My Trailhawk, base price $31,195, had 17-inch wheels with five silver “Y” spokes and dark-painted pockets, wearing all-terrain tires; off-road-oriented suspension tuning; hill ascent and descent control; a 7.0-inch color driver-information display; satellite radio with Jeep’s 8.4-inch Uconnect touch screen and a USB audio interface, Siri Eyes Free and smartphone-app integration. Uconnect Access included automatic crash notification, on-demand roadside assistance, remote door unlock, and stolen-vehicle assistance.
Uconnect 8.4 Nav ($1,195) added HD radio, SiriusXM Traffic and SiriusXM Travel Link. A CommandView Dual-Pane Panoramic Sunroof ($1,755) gave an open-air feel. ParkSense Rear Park Assist System and Blind Spot with Cross Path Detection came in a SafetyTec Group package ($1,155).
For an off-road oriented vehicle, the Trailhawk cabin had a quality look and feel, with generous space for passengers and easy-to-use infotainment features with easy-to-navigate menus and large virtual buttons.
The power front bucket seats were heated (part of a $4,000 customer preferred package added to the base Trailhawk to become the L Plus) and easy to adjust for maximum comfort – including height adjustment for both front seats and lumbar for the driver.
The L Plus package also brought a Nappa leather interior, a power liftgate, remote start, keyless Enter-n-Go/passive entry, dual-zone climate control, heated steering wheel, windshield wiper de-icer, ventilated front seats (removes underseat storage from the passenger seat), and an auto-dimming rearview mirror with microphone.
Other items in the package included power multi-function mirrors with manual fold-away, turn signals and memory; memory for radio and driver’s seat; security alarm; engine block heater; garage/gate opener; and a tonneau cover and cargo net.
Also included was the Trailhawk Off-Road Accessory Kit, with tow strap and gloves, in a soft bag with Jeep and Trailhawk logos, used with the Jeep Brand Cargo Management System on the wall of the cargo area. Hooks and grocery bag holders are included in the system, and a first aid kit, pet kennel and cargo mat can be added.
Trailhawk’s rear split-bench seat reclined and moved fore-and-aft, and the high-mounted cushion supported adult thighs comfortably. Cargo space behind the upright second row was 24.6 cubic feet; that increases to 54.9 cubic feet with the seatbacks folded down. Unfortunately, these numbers are five to 15 cubic feet less than most other small crossover SUV’s, and there isn’t much useful storage in the front for personal items.

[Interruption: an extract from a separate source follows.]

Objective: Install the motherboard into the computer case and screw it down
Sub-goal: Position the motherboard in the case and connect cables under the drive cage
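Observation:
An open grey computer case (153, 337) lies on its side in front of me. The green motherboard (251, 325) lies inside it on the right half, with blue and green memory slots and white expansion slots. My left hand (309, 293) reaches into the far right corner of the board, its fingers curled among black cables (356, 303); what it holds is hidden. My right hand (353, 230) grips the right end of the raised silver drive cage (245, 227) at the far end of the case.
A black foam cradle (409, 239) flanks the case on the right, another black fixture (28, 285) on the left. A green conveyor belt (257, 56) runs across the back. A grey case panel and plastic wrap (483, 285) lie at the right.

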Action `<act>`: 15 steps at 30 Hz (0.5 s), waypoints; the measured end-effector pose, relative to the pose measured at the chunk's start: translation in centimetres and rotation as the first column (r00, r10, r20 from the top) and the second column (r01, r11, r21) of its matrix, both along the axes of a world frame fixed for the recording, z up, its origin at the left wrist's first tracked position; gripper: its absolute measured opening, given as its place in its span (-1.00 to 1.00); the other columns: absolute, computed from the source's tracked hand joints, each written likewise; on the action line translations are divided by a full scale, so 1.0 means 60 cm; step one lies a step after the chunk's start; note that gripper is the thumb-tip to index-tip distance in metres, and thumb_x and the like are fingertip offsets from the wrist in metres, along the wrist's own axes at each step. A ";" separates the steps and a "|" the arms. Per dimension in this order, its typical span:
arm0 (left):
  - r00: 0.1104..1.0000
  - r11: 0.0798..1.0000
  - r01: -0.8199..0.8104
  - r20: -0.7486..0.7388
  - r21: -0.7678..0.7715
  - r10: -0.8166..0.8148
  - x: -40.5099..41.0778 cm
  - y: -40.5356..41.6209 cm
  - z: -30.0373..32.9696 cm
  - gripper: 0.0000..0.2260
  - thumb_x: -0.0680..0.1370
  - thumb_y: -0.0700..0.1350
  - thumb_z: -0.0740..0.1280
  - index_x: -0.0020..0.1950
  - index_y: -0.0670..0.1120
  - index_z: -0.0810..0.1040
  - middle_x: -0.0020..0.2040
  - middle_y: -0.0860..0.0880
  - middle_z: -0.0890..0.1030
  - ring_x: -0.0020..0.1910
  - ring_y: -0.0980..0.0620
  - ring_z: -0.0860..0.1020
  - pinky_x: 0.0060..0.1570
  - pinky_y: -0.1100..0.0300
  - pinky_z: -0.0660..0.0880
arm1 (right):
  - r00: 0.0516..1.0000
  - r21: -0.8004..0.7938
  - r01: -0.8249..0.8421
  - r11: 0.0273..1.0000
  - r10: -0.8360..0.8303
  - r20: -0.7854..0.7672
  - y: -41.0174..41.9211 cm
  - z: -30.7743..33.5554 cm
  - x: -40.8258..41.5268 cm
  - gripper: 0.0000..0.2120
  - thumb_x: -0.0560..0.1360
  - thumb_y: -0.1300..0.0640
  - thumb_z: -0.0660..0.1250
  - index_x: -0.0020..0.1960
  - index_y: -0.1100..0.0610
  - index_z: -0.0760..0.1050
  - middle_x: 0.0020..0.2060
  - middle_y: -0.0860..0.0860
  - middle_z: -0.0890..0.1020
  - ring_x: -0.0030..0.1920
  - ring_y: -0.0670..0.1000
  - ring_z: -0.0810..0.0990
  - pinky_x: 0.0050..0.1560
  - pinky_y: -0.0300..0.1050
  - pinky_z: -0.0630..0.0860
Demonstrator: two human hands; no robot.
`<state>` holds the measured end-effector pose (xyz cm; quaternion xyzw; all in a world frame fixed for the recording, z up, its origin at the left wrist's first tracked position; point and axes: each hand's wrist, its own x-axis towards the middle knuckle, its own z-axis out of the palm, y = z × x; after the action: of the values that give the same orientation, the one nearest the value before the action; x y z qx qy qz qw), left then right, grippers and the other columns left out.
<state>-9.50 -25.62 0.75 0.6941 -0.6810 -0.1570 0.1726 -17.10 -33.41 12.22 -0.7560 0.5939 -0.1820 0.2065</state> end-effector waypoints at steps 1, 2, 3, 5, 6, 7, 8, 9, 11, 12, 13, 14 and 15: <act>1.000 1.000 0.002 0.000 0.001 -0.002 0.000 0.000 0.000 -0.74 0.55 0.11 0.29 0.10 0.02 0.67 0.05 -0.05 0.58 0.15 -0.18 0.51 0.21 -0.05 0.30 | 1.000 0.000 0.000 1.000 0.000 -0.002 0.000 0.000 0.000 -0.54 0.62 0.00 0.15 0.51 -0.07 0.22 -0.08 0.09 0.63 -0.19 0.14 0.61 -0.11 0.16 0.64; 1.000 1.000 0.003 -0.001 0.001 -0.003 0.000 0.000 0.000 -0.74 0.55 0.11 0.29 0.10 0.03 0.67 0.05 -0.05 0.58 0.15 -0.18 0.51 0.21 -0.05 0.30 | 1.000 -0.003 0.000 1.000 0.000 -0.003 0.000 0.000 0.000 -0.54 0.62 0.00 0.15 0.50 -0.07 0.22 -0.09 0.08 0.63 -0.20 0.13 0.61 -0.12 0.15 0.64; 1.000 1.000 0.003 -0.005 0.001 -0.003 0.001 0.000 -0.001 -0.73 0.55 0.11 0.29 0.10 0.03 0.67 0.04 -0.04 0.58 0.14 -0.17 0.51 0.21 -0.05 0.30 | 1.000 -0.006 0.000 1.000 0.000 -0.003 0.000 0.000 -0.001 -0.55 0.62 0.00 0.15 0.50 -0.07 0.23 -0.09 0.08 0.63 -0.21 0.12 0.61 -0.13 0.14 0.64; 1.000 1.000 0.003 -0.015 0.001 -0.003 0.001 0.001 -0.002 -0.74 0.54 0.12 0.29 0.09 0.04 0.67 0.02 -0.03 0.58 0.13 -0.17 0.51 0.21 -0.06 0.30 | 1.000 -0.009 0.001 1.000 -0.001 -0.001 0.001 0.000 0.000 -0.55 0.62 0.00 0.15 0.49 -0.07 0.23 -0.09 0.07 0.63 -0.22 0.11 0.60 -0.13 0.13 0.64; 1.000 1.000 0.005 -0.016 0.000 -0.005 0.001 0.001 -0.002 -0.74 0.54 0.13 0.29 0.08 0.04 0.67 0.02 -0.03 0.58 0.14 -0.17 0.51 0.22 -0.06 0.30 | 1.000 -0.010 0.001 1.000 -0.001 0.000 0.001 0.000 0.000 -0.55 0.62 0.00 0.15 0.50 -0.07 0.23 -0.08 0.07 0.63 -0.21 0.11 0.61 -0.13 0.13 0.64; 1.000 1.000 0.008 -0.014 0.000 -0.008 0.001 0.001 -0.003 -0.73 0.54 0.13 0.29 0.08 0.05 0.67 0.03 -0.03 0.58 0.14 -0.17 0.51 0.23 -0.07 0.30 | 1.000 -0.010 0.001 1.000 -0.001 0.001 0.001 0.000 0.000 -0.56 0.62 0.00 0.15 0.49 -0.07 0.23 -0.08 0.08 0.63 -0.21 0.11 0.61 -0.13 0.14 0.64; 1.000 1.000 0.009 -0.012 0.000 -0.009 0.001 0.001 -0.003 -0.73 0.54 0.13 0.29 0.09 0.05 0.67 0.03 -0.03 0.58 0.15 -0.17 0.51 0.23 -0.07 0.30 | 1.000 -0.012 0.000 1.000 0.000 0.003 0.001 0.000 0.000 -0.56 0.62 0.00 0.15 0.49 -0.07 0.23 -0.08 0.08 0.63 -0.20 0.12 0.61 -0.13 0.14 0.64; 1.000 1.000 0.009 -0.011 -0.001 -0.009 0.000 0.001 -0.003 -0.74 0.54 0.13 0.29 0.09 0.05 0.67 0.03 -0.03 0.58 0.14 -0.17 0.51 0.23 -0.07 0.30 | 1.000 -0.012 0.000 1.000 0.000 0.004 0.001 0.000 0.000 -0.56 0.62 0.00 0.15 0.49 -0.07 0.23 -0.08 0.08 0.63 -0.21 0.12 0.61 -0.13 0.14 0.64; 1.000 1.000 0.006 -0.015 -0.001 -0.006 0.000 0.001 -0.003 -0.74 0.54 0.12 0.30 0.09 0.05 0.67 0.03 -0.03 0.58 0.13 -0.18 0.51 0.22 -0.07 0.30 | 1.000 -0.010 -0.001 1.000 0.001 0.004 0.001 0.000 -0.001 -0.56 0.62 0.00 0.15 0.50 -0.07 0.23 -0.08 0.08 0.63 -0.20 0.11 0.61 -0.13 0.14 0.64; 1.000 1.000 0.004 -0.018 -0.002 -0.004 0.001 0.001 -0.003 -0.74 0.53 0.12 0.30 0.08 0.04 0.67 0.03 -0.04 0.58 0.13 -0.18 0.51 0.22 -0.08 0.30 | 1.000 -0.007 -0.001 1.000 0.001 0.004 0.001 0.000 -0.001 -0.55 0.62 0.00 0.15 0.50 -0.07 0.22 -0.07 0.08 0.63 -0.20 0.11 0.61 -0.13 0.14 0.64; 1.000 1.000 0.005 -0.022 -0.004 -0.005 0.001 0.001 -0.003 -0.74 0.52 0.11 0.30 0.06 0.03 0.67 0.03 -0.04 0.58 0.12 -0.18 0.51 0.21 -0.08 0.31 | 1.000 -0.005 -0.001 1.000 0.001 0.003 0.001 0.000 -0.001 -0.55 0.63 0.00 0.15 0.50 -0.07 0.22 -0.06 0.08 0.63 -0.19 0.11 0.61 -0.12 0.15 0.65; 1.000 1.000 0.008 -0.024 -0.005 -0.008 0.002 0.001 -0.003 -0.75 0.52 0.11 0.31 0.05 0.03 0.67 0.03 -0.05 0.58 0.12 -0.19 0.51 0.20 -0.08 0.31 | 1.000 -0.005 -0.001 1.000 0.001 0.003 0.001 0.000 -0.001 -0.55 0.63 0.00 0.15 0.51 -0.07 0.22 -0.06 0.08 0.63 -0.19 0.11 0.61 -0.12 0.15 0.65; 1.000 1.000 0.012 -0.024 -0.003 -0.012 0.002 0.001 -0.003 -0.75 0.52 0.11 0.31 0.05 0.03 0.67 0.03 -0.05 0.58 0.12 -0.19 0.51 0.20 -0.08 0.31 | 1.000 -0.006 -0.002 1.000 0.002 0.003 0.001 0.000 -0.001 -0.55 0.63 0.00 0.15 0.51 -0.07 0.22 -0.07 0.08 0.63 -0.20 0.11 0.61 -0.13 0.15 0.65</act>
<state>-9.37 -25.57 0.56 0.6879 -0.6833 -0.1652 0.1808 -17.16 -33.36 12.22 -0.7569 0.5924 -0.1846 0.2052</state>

My Cherokee Trailhawk was a good combination of off-road ability and everyday usability, with supple suspension and a strong V-6 engine, excellent infotainment features, and decent hauling capacity for day-to-day use.
The cabin was quiet and comfortable, and driving was relaxed. My Trailhawk was EPA rated at 18 mpg city/24 highway/21 combined. I managed 21 mpg with lots of highway driving.
With $5,850 in options and $995 destination charge added to the $35,195 base price, the total delivered price was $42,040.